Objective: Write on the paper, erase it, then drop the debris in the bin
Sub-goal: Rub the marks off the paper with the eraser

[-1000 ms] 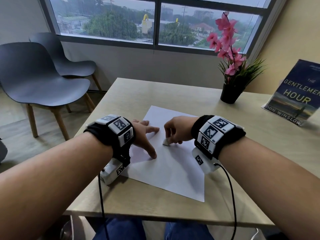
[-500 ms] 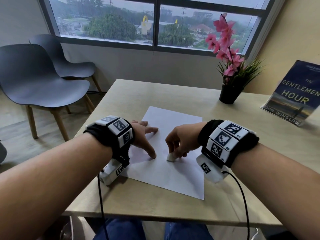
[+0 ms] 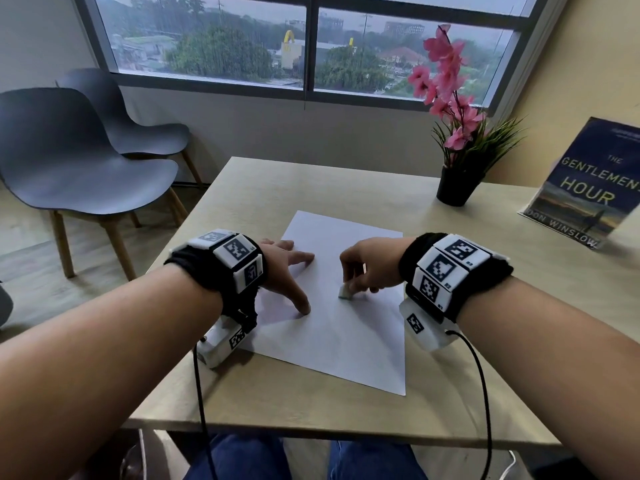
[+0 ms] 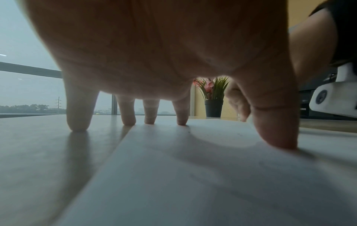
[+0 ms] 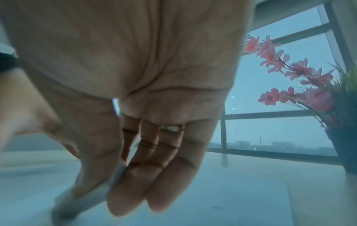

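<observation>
- White sheet of paper (image 3: 341,327) flat on the light wooden table (image 3: 467,306), near the front edge, turned slightly so one corner points to the far side.
- Left hand (image 3: 284,268) spread over the paper's left edge, fingers straight and splayed, holding nothing; thumb tip pressed on the sheet.
- From the left wrist view: thumb and the two fingertips (image 4: 181,120) nearest it down on the paper, the outer fingertips down on bare table just left of the sheet.
- Right hand (image 3: 370,268) over the middle of the paper, fingers curled downward and pinching a small white eraser (image 3: 345,292).
- Eraser's lower end touching the sheet, just right of the left thumb, apart from it.
- In the right wrist view, eraser (image 5: 81,203) blurred between thumb and fingers; a ring (image 5: 171,128) visible on one finger.
- Tiny dark specks on the paper near the left fingertips; too small to identify.
- Black pot of pink flowers (image 3: 457,161) on the far right of the table, well apart from the paper.
- Book (image 3: 588,188), "The Gentlemen's Hour", propped upright at the right edge.
- Two dark grey chairs (image 3: 79,161) on the floor to the left, under the window (image 3: 311,39).
</observation>
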Tool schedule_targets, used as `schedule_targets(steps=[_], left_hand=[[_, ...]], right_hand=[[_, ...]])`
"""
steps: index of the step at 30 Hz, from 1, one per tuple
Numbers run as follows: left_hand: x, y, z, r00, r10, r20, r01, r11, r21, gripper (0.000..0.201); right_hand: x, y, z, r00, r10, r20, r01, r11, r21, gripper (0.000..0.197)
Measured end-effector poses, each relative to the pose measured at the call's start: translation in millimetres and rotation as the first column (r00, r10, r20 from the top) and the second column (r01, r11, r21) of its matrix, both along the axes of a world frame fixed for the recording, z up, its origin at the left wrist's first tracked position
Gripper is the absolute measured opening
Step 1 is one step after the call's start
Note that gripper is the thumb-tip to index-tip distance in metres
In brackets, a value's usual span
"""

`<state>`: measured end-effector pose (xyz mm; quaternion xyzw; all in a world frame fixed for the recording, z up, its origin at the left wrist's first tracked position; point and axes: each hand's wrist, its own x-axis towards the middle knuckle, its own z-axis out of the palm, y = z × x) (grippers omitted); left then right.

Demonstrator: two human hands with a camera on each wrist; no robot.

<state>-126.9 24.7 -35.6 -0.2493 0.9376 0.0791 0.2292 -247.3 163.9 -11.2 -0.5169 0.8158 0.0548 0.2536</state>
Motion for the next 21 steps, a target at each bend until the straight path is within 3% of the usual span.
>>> schedule_targets(steps=[8, 13, 18, 21], left_hand=[[0, 0, -1, 1.0, -0.005, -0.002, 0.005, 1.0, -0.004, 0.103], [0, -1, -2, 1.0, -0.006, -0.004, 0.006, 1.0, -0.007, 0.104], [-1, -2, -2, 1.0, -0.003, 0.002, 0.003, 1.0, 0.001, 0.104], [-1, -2, -3, 1.0, -0.001, 0.001, 0.001, 1.0, 0.002, 0.104]], right_hand=[[1, 10, 3, 0.998, 0.032, 0.056, -0.036, 0.997, 0.066, 0.022], [-2, 15, 6, 1.0, -0.012, 0.007, 0.012, 1.0, -0.028, 0.022], [5, 20, 6, 0.995, 0.041, 0.089, -0.051, 0.993, 0.11, 0.019], [2, 18, 5, 1.0, 0.026, 0.016, -0.026, 0.999, 0.031, 0.021]])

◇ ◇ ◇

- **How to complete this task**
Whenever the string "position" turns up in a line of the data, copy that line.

- **Result of this task**
Measured end-effector poses, each relative to the pose measured at the call's start: translation in millimetres and rotation as the first column (r00, r10, r20 from the top) and the second column (r01, r11, r21) of its matrix, both along the axes of a world frame fixed for the recording, z up, its origin at the left wrist's first tracked position
`<state>`: measured end-effector pose (xyz mm; quaternion xyzw; all in a world frame fixed for the recording, z up, its origin at the left wrist's first tracked position; point and axes: each hand's wrist, its own x-axis towards the middle knuckle, its own z-axis out of the palm, y = z × x) (grippers omitted); left then right.

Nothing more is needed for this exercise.